In the data below, find each line that contains the word "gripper" and copy it.

------------------------------

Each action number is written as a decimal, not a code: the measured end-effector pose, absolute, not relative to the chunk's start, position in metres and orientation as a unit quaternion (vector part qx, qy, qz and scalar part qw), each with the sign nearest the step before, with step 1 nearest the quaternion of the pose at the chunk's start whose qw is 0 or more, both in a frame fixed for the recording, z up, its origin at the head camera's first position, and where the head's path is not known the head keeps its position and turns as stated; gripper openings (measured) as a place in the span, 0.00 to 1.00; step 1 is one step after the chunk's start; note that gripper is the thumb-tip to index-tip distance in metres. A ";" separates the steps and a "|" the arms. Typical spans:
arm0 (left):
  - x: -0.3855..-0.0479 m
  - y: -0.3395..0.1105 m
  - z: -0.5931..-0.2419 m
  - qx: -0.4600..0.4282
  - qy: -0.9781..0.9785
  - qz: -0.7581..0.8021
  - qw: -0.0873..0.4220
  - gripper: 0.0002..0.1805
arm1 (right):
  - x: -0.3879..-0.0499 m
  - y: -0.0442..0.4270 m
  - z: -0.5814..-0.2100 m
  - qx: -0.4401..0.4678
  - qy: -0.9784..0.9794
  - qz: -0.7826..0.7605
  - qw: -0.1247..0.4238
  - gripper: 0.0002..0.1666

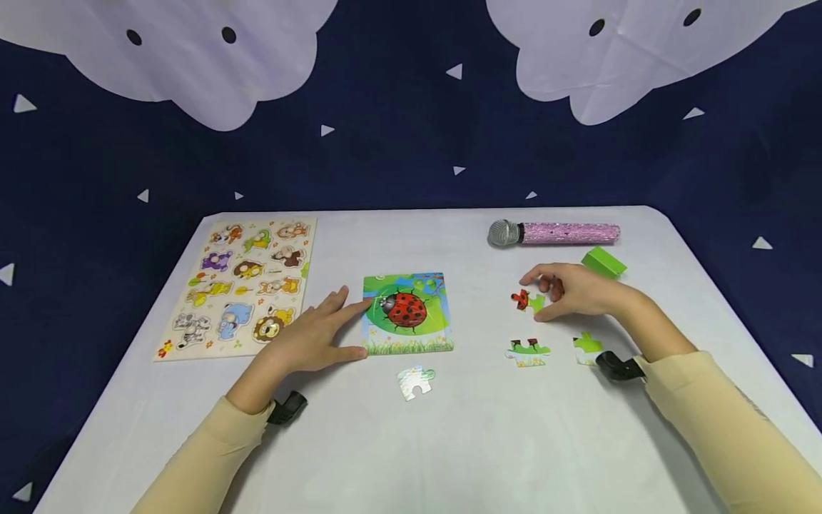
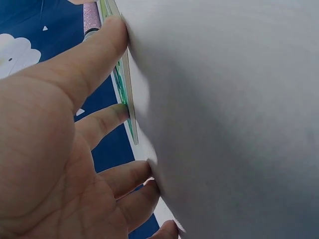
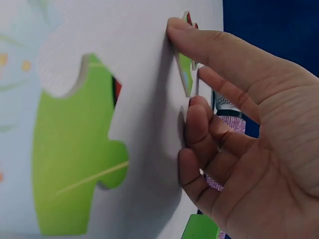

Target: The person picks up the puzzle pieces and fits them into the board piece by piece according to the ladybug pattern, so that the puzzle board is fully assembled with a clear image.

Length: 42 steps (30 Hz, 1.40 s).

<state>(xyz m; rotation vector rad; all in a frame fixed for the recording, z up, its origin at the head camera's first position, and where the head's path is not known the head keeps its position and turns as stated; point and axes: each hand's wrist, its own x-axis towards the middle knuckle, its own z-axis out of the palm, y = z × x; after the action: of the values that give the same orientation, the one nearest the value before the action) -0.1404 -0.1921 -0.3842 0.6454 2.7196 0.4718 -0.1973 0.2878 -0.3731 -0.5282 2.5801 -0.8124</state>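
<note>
My left hand [image 1: 313, 337] spreads its fingers beside the square ladybug picture board [image 1: 408, 343]. Its thumb and index finger touch the board's left side; in the left wrist view the board [image 2: 130, 99] shows edge-on. At the right, my right hand [image 1: 574, 289] has thumb and index finger at opposite edges of a red and green jigsaw piece [image 1: 528, 300], its other fingers curled. The right wrist view shows the thumb against that piece [image 3: 185, 74]. Nearer me lie a green-topped jigsaw piece [image 1: 529, 353] and another green one [image 1: 587, 348].
A pale, shiny jigsaw piece [image 1: 416, 382] lies in front of the board. An animal puzzle board [image 1: 193, 300] is at the left, partly behind my left hand. A pink glittery microphone [image 1: 568, 233] and a green block [image 1: 604, 263] stand at the back right.
</note>
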 end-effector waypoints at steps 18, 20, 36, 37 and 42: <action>-0.139 -0.191 -0.387 0.224 0.950 0.158 0.149 0.46 | -0.197 0.296 -0.383 -0.202 0.902 -0.336 0.183 0.30; -0.138 -0.190 -0.387 0.223 0.950 0.159 0.149 0.46 | -0.197 0.296 -0.383 -0.201 0.902 -0.335 0.182 0.30; -0.139 -0.192 -0.387 0.225 0.948 0.164 0.155 0.45 | -0.199 0.291 -0.379 -0.211 0.910 -0.307 0.184 0.29; -0.139 -0.192 -0.387 0.224 0.948 0.164 0.155 0.45 | -0.200 0.291 -0.379 -0.212 0.911 -0.303 0.184 0.28; -0.139 -0.193 -0.386 0.224 0.949 0.161 0.153 0.45 | -0.201 0.289 -0.380 -0.216 0.917 -0.286 0.175 0.27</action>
<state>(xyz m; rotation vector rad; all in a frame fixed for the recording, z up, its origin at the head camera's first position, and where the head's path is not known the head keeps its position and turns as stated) -0.1391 -0.1931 -0.3857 0.6439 2.7219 0.4623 -0.2008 0.2887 -0.3804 -0.6131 2.5973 -0.8105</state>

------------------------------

SOLUTION TO THIS PROBLEM:
Each action number is written as a decimal, not a code: the measured end-effector pose, absolute, not relative to the chunk's start, position in metres and orientation as a unit quaternion (vector part qx, qy, qz and scalar part qw), each with the sign nearest the step before, with step 1 nearest the quaternion of the pose at the chunk's start whose qw is 0 or more, both in a frame fixed for the recording, z up, its origin at the head camera's first position, and where the head's path is not known the head keeps its position and turns as stated; gripper openings (measured) as a place in the span, 0.00 to 1.00; step 1 is one step after the chunk's start; note that gripper is the thumb-tip to index-tip distance in metres. A ";" separates the steps and a "|" the arms. Typical spans:
  - gripper: 0.0002..0.1805
  - gripper: 0.0002..0.1666

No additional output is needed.